## TASK DESCRIPTION
Please restate the lines shown below exactly, every one of them.

## DATASET
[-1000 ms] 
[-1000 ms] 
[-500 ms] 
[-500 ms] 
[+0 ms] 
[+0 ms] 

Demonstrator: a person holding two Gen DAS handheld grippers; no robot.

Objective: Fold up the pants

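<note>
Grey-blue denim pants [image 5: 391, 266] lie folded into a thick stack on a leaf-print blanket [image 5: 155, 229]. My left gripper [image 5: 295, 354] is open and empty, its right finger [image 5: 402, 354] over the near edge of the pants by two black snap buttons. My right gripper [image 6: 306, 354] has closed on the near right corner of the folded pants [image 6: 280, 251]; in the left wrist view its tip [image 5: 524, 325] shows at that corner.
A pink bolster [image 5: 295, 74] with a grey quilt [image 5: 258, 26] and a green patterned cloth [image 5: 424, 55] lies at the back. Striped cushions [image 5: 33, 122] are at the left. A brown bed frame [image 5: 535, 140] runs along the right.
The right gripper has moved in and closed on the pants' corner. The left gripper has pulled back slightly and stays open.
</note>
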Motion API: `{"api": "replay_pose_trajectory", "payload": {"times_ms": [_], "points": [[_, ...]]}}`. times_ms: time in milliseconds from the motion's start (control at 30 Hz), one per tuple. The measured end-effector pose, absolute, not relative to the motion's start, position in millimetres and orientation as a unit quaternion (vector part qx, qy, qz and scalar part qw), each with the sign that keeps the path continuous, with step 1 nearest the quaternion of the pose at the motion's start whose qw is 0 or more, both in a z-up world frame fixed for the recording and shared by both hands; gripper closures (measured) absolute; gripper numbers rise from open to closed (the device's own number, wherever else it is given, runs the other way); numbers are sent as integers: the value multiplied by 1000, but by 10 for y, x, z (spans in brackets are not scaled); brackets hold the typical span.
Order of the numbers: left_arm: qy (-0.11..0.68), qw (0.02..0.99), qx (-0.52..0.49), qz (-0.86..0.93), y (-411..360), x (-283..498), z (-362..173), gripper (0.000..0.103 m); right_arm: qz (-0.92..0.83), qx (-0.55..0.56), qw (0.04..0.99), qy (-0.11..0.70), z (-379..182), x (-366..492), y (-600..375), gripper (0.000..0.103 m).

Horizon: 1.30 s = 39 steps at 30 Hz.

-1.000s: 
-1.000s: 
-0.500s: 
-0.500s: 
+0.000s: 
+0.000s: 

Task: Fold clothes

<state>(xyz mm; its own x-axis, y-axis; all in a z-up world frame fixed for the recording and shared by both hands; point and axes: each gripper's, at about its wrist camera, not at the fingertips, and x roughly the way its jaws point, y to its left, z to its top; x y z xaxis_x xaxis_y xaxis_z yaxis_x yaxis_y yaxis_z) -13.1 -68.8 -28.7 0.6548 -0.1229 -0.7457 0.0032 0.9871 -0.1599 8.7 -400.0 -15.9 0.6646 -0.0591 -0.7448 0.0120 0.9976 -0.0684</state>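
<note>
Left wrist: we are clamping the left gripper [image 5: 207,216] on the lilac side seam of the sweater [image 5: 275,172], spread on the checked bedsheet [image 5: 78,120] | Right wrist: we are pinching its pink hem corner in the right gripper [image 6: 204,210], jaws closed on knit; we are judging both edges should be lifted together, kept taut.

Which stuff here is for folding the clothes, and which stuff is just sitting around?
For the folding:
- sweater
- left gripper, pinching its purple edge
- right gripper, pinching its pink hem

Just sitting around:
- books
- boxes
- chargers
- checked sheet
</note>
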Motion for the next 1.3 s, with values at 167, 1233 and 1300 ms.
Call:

## SOLUTION BELOW
[-1000 ms] 
[-1000 ms] 
[-500 ms] 
[-500 ms] 
[+0 ms] 
[+0 ms] 

Demonstrator: a person holding two Gen DAS handheld grippers; no robot.

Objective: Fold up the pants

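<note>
Grey-blue denim pants [image 5: 391, 266] lie folded into a thick stack on a leaf-print blanket [image 5: 155, 229]. My left gripper [image 5: 295, 354] is open and empty, its right finger [image 5: 402, 354] over the near edge of the pants by two black snap buttons. My right gripper [image 6: 306, 354] has closed on the near right corner of the folded pants [image 6: 280, 251]; in the left wrist view its tip [image 5: 524, 325] shows at that corner.
A pink bolster [image 5: 295, 74] with a grey quilt [image 5: 258, 26] and a green patterned cloth [image 5: 424, 55] lies at the back. Striped cushions [image 5: 33, 122] are at the left. A brown bed frame [image 5: 535, 140] runs along the right.
The right gripper has moved in and closed on the pants' corner. The left gripper has pulled back slightly and stays open.
</note>
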Motion API: `{"api": "replay_pose_trajectory", "payload": {"times_ms": [_], "points": [[_, ...]]}}`. times_ms: time in milliseconds from the motion's start (control at 30 Hz), one per tuple. The measured end-effector pose, absolute, not relative to the motion's start, position in millimetres and orientation as a unit quaternion (vector part qx, qy, qz and scalar part qw), each with the sign that keeps the path continuous, with step 1 nearest the quaternion of the pose at the motion's start whose qw is 0 or more, both in a z-up world frame fixed for the recording and shared by both hands; gripper closures (measured) absolute; gripper numbers rise from open to closed (the device's own number, wherever else it is given, runs the other way); numbers are sent as integers: the value multiplied by 1000, but by 10 for y, x, z (spans in brackets are not scaled); brackets hold the typical span.
Order of the numbers: left_arm: qy (-0.11..0.68), qw (0.02..0.99), qx (-0.52..0.49), qz (-0.86..0.93), y (-411..360), x (-283..498), z (-362..173), gripper (0.000..0.103 m); right_arm: qz (-0.92..0.83), qx (-0.55..0.56), qw (0.04..0.99), qy (-0.11..0.70), z (-379..182), x (-366..492), y (-600..375), gripper (0.000..0.103 m).

Horizon: 1.30 s = 39 steps at 30 Hz.

-1.000s: 
-1.000s: 
-0.500s: 
-0.500s: 
+0.000s: 
+0.000s: 

Task: Fold clothes

<state>(xyz mm; its own x-axis, y-axis; all in a z-up world frame fixed for the recording and shared by both hands; point and axes: each gripper's, at about its wrist camera, not at the fingertips, and x roughly the way its jaws point, y to its left, z to its top; x y z xaxis_x xaxis_y xaxis_z yaxis_x yaxis_y yaxis_z) -13.1 -68.8 -28.7 0.6548 -0.1229 -0.7457 0.0032 0.9871 -0.1599 8.7 -400.0 -15.9 0.6646 -0.0591 -0.7448 0.0120 0.9976 -0.0684</state>
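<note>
Left wrist: we are clamping the left gripper [image 5: 207,216] on the lilac side seam of the sweater [image 5: 275,172], spread on the checked bedsheet [image 5: 78,120] | Right wrist: we are pinching its pink hem corner in the right gripper [image 6: 204,210], jaws closed on knit; we are judging both edges should be lifted together, kept taut.

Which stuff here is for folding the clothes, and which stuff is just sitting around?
For the folding:
- sweater
- left gripper, pinching its purple edge
- right gripper, pinching its pink hem

Just sitting around:
- books
- boxes
- chargers
- checked sheet
</note>
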Motion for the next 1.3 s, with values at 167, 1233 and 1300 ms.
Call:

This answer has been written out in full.